* [Task requirements]:
The job is to find each line of the records below that includes the word "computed" and copy it.

►

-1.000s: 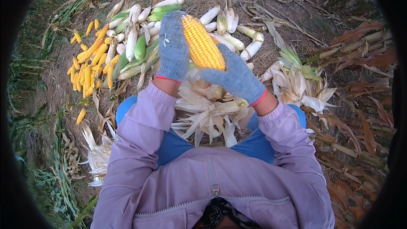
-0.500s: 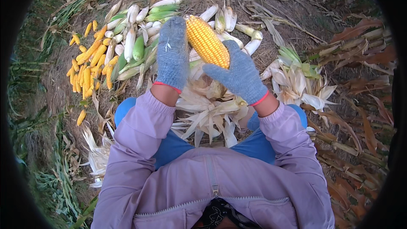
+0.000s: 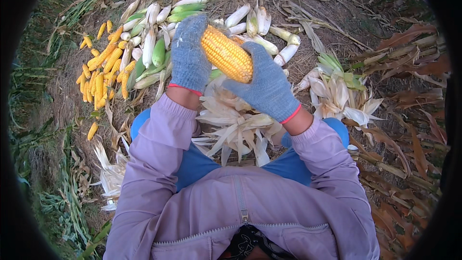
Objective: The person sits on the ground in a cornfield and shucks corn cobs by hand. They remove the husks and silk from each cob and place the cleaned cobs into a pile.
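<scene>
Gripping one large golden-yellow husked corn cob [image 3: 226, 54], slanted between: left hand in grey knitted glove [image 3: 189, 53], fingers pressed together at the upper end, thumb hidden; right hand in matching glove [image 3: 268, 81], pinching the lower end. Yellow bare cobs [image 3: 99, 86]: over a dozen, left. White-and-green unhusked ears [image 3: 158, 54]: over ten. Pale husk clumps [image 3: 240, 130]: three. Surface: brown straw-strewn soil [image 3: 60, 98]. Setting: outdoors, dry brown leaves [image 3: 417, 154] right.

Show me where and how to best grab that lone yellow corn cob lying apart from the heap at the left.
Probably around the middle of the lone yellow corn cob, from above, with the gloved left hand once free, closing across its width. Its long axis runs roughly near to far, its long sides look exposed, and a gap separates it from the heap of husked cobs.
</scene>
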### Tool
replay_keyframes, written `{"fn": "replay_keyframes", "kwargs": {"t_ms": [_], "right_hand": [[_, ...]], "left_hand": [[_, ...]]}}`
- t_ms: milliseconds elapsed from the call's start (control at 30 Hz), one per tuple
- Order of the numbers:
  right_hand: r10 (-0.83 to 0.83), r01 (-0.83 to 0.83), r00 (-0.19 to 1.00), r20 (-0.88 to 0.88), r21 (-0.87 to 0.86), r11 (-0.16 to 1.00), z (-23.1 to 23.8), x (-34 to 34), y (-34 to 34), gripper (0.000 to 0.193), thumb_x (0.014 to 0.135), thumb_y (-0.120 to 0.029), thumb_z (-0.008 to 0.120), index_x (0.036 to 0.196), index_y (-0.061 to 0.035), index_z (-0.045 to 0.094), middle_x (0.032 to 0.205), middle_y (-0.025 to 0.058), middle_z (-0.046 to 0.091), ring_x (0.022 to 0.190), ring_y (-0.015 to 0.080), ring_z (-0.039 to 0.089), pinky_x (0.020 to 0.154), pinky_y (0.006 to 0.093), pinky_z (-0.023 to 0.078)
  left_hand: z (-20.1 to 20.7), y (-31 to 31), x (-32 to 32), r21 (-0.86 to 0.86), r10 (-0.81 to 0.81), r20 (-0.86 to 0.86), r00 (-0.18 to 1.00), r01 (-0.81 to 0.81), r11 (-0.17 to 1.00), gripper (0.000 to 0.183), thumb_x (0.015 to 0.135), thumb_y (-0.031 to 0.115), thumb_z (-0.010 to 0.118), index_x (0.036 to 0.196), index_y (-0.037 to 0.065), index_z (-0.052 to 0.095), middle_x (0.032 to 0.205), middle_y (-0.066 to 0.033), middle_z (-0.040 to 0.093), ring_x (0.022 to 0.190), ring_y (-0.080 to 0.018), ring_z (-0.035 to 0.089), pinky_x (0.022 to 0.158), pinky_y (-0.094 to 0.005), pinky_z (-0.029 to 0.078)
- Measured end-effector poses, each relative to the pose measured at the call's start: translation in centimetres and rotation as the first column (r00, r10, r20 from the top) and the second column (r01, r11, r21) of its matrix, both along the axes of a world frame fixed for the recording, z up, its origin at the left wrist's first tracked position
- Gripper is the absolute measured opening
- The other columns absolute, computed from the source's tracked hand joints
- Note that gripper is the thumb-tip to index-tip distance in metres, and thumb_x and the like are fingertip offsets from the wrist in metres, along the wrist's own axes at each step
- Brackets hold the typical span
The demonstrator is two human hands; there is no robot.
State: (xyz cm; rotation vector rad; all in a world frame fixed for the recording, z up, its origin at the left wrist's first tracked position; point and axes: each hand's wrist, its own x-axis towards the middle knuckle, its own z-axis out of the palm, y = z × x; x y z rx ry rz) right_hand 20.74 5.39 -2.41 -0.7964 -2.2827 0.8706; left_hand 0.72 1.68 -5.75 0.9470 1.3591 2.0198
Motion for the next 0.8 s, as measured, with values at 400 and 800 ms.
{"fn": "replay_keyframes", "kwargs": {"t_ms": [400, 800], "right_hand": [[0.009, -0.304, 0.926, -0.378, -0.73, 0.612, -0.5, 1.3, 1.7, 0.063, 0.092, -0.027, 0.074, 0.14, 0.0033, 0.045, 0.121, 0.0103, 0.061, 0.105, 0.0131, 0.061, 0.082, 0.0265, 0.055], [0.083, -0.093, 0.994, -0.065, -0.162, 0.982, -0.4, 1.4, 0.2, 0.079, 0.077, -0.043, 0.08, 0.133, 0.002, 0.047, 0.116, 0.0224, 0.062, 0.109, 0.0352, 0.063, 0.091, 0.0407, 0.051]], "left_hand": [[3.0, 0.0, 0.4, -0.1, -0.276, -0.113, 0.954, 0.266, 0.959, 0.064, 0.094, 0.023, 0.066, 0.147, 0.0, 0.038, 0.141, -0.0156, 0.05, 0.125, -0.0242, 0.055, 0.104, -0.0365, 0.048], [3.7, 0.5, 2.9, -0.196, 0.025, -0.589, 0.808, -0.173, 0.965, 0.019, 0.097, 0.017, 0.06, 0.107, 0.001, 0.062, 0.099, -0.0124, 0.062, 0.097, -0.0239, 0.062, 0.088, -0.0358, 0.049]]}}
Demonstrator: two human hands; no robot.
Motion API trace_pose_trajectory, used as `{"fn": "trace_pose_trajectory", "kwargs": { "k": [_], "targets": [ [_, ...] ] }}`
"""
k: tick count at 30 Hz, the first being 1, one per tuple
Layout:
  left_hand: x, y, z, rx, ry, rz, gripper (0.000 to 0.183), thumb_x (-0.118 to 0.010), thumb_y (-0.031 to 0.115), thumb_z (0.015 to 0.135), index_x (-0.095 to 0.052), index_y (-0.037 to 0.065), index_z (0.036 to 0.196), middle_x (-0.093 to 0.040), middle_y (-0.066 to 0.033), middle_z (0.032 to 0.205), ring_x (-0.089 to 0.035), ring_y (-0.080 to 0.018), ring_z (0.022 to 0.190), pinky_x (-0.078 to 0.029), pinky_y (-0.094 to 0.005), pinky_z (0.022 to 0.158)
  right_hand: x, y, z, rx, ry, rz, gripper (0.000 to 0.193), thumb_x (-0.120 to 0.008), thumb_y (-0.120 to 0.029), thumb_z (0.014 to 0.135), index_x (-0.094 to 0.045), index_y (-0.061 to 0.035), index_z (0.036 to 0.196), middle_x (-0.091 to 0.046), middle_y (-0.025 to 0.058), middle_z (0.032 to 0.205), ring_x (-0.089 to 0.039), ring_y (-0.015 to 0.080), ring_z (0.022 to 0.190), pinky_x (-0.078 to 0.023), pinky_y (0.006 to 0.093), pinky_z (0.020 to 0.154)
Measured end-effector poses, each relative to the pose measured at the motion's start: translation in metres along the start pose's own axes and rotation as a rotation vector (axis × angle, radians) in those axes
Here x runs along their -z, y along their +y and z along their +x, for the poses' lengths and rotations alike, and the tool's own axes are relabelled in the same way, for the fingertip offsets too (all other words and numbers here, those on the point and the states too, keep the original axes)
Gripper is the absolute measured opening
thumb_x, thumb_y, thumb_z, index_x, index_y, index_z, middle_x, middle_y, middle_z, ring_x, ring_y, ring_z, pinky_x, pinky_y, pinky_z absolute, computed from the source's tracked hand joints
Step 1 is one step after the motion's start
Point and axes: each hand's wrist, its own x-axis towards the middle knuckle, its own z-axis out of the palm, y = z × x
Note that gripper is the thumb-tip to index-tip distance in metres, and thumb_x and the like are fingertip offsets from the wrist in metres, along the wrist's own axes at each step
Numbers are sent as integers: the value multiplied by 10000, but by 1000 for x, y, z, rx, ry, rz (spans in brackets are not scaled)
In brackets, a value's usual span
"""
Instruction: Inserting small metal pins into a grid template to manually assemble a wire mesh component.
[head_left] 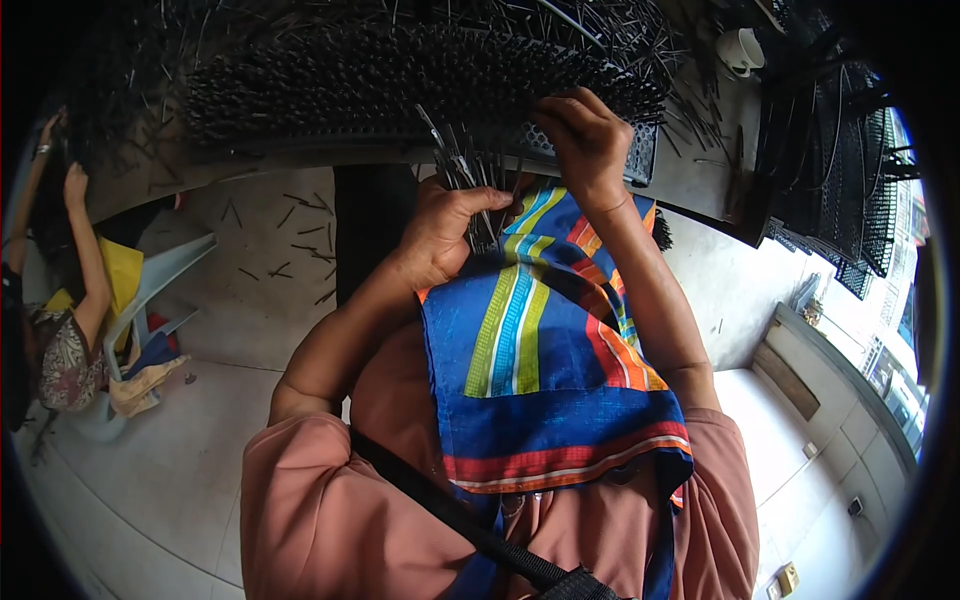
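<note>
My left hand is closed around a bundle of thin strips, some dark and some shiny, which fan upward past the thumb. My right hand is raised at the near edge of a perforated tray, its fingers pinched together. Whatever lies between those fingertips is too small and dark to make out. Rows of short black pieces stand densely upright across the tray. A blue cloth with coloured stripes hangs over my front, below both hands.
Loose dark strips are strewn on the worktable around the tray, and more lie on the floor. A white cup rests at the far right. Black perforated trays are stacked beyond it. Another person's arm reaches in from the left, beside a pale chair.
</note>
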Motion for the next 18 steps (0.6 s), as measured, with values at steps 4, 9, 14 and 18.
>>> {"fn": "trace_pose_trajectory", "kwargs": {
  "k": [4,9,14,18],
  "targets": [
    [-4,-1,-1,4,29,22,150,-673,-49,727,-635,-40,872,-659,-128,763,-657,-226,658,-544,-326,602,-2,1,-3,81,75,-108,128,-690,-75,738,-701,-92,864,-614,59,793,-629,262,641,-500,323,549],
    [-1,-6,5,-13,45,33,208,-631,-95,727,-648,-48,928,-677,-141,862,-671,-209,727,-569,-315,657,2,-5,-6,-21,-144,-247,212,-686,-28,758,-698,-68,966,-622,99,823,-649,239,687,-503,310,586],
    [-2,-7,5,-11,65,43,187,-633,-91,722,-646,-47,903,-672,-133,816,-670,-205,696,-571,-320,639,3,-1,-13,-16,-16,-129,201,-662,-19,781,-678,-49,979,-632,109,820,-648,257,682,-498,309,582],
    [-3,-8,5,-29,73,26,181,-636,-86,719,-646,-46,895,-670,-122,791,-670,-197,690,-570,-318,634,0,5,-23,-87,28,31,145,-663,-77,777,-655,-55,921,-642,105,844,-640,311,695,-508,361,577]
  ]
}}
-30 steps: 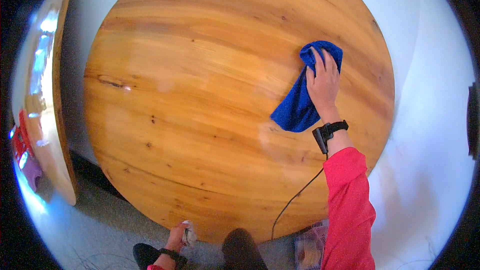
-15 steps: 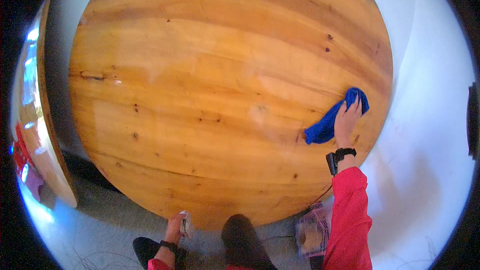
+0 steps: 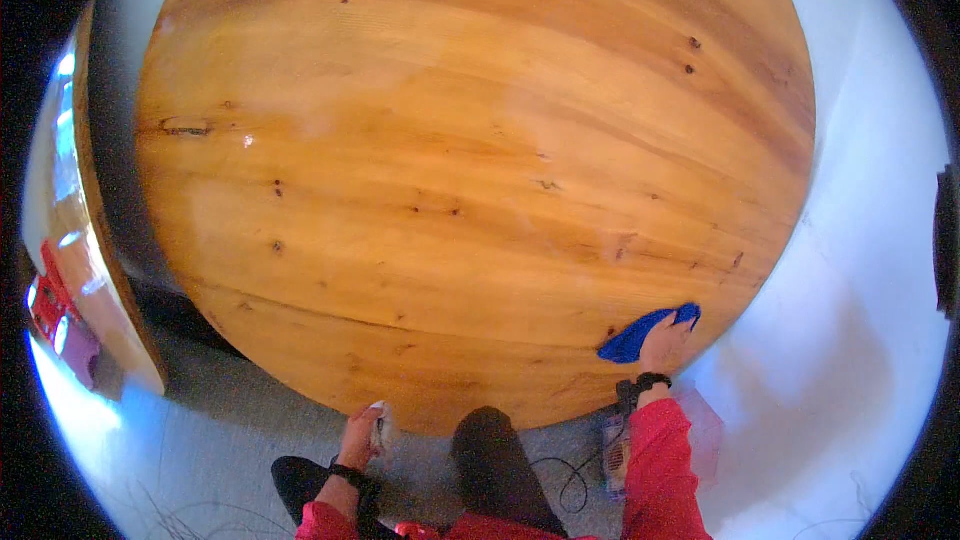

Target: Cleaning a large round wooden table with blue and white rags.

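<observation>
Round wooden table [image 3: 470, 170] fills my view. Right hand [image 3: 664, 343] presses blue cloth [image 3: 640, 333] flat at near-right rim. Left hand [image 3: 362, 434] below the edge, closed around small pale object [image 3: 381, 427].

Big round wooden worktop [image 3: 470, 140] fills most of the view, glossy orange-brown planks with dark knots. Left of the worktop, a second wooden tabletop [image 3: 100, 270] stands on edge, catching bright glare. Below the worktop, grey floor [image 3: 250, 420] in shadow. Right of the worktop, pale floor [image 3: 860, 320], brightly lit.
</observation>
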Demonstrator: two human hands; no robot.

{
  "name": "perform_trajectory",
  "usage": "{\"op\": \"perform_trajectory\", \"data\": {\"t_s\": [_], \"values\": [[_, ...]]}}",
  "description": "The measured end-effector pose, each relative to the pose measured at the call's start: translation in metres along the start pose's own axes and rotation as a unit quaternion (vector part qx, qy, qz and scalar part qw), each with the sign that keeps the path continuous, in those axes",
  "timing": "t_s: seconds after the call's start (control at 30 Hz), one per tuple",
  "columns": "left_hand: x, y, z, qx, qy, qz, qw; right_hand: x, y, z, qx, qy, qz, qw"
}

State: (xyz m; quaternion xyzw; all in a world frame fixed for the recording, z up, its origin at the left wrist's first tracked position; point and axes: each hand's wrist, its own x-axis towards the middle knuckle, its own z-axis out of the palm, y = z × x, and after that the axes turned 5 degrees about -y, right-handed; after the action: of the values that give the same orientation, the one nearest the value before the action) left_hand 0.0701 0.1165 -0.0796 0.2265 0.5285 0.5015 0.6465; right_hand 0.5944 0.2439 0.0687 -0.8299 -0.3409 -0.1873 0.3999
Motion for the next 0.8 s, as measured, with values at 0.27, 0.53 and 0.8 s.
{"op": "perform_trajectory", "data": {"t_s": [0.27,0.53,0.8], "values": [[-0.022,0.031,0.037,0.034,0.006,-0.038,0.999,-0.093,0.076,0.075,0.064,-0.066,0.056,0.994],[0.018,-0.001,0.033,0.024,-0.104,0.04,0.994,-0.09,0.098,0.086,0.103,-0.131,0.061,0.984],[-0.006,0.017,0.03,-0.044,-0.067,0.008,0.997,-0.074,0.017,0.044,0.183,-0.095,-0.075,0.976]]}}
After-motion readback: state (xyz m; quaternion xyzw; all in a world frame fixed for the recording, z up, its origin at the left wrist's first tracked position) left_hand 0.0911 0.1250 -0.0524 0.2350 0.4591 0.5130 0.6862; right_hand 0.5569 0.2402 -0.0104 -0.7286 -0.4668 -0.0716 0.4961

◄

* [Response area]:
- The other columns absolute, computed from the source's tracked hand joints
thumb_x, thumb_y, thumb_z, index_x, index_y, index_z, middle_x, middle_y, middle_z, ring_x, ring_y, ring_z, pinky_x, pinky_y, pinky_z absolute, computed from the source's tracked hand joints

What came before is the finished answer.